Stored items from a collection:
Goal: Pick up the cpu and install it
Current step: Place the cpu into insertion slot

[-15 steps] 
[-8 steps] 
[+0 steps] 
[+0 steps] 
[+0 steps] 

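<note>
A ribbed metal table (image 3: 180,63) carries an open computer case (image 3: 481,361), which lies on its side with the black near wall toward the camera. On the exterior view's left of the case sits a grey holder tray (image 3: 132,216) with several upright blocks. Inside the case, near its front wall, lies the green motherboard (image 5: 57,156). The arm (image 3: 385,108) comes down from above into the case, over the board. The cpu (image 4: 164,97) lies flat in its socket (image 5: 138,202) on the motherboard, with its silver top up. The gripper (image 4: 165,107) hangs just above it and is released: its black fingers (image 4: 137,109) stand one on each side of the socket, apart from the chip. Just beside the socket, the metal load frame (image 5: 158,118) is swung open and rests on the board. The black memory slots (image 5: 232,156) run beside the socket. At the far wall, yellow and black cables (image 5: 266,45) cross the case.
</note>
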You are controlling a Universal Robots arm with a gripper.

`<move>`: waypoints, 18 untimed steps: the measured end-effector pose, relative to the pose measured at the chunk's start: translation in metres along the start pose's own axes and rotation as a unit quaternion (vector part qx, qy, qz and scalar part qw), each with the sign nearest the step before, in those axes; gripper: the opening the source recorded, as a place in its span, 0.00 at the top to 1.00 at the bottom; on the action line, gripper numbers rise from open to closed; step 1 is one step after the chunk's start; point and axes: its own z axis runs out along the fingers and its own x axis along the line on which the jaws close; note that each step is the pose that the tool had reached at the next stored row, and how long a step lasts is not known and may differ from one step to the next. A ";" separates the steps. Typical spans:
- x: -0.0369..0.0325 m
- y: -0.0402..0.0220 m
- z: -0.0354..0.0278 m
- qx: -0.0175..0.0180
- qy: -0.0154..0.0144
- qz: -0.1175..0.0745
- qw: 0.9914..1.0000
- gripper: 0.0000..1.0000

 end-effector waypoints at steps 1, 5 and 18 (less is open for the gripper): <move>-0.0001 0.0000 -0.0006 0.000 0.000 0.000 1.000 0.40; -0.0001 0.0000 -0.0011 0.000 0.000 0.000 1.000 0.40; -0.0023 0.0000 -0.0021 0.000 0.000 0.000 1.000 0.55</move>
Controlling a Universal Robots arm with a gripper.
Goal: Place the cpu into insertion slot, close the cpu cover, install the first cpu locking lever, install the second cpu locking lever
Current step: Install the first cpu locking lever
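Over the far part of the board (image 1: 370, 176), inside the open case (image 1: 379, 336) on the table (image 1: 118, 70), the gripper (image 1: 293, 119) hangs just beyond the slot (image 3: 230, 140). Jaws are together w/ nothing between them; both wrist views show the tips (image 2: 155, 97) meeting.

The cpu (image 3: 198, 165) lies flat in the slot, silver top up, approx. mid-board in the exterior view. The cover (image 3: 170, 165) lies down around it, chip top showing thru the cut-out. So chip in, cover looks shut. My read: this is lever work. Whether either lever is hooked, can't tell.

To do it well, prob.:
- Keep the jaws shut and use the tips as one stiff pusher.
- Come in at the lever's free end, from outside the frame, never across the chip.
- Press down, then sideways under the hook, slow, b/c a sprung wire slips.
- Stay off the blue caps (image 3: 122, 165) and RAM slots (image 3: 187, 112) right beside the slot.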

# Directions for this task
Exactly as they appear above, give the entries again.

# Exercise output
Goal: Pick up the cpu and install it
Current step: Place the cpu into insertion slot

[-15 steps] 
[-8 steps] 
[+0 steps] 
[+0 steps] 
[+0 steps] 

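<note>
A ribbed metal table (image 3: 180,63) carries an open computer case (image 3: 481,361), which lies on its side with the black near wall toward the camera. On the exterior view's left of the case sits a grey holder tray (image 3: 132,216) with several upright blocks. Inside the case, near its front wall, lies the green motherboard (image 5: 57,156). The arm (image 3: 385,108) comes down from above into the case, over the board. The cpu (image 4: 164,97) lies flat in its socket (image 5: 138,202) on the motherboard, with its silver top up. The gripper (image 4: 165,107) hangs just above it and is released: its black fingers (image 4: 137,109) stand one on each side of the socket, apart from the chip. Just beside the socket, the metal load frame (image 5: 158,118) is swung open and rests on the board. The black memory slots (image 5: 232,156) run beside the socket. At the far wall, yellow and black cables (image 5: 266,45) cross the case.
</note>
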You are controlling a Universal Robots arm with a gripper.

`<move>`: waypoints, 18 untimed steps: the measured end-effector pose, relative to the pose measured at the chunk's start: translation in metres along the start pose's own axes and rotation as a unit quaternion (vector part qx, qy, qz and scalar part qw), each with the sign nearest the step before, in those axes; gripper: the opening the source recorded, as a place in its span, 0.00 at the top to 1.00 at the bottom; on the action line, gripper numbers rise from open to closed; step 1 is one step after the chunk's start; point and axes: its own z axis runs out along the fingers and its own x axis along the line on which the jaws close; note that each step is the pose that the tool had reached at the next stored row, and how long a step lasts is not known and may differ from one step to the next. A ";" separates the steps. Typical spans:
- x: -0.0369..0.0325 m
- y: -0.0402..0.0220 m
- z: -0.0354..0.0278 m
- qx: -0.0175..0.0180
- qy: -0.0154..0.0144
- qz: -0.1175..0.0745
- qw: 0.9914..1.0000
- gripper: 0.0000..1.0000

 end-effector waypoints at steps 1, 5 and 18 (less is open for the gripper): <move>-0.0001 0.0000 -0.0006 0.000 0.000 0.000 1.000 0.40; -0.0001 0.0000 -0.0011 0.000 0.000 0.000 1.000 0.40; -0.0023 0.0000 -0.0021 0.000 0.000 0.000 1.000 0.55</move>
Controlling a Universal Robots arm with a gripper.
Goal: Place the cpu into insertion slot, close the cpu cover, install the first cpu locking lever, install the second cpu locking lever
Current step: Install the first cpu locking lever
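Over the far part of the board (image 1: 370, 176), inside the open case (image 1: 379, 336) on the table (image 1: 118, 70), the gripper (image 1: 293, 119) hangs just beyond the slot (image 3: 230, 140). Jaws are together w/ nothing between them; both wrist views show the tips (image 2: 155, 97) meeting.

The cpu (image 3: 198, 165) lies flat in the slot, silver top up, approx. mid-board in the exterior view. The cover (image 3: 170, 165) lies down around it, chip top showing thru the cut-out. So chip in, cover looks shut. My read: this is lever work. Whether either lever is hooked, can't tell.

To do it well, prob.:
- Keep the jaws shut and use the tips as one stiff pusher.
- Come in at the lever's free end, from outside the frame, never across the chip.
- Press down, then sideways under the hook, slow, b/c a sprung wire slips.
- Stay off the blue caps (image 3: 122, 165) and RAM slots (image 3: 187, 112) right beside the slot.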

Nothing further remains in the output.